Does regulation on sustainability reporting actually lead to more sustainability? This question was central to Professor René Orij's inaugural lecture on April 5th. "Organizations need to think more about the long-term benefits and necessities."
Consideration
Sustainability reporting involves reporting on an organization's performance in environmental, social policy, and governance (ESG) areas. The underlying idea of mandatory non-financial reporting is for companies to strive to operate in a climate-friendly and socially ethical manner. In his lecture, Orij delves into the question of whether regulations for sustainability reporting actually contribute to greater sustainability. "Starting in 2024, there will be a new European directive in force for large listed companies: the Corporate Sustainability Reporting Directive (CSRD). Companies will have to assess to what extent their sustainability ambitions are truly focused on sustainability, or mainly on profit."
Double Materiality
A key principle of the CSRD is double materiality. Double materiality determines which sustainability aspects are relevant to a company and therefore must be reported in the sustainability report. "Materiality is double when two questions are asked," explains Orij. "The first is how the company and its investors can be affected, this is called financial materiality.
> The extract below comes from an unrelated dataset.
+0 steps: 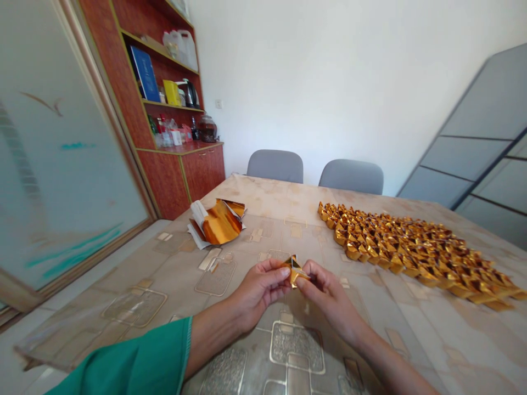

This often concerns the short term because it is about profit and loss. The second question is what impact a company has on the environment and society, and then you are mainly talking about long-term effects. This sets the CSRD apart from the International Sustainability Standards Board (ISSB), which only looks at the financial aspect of sustainability." According to Orij, too much focus on financial materiality increases the risk of greenwashing. Double materiality, on the other hand, means that companies must not only target their reporting at financial users, such as banks and shareholders, but also at other stakeholders who are affected by the company's activities. "Think of a company like Tata Steel that must make sustainability information transparent for local residents."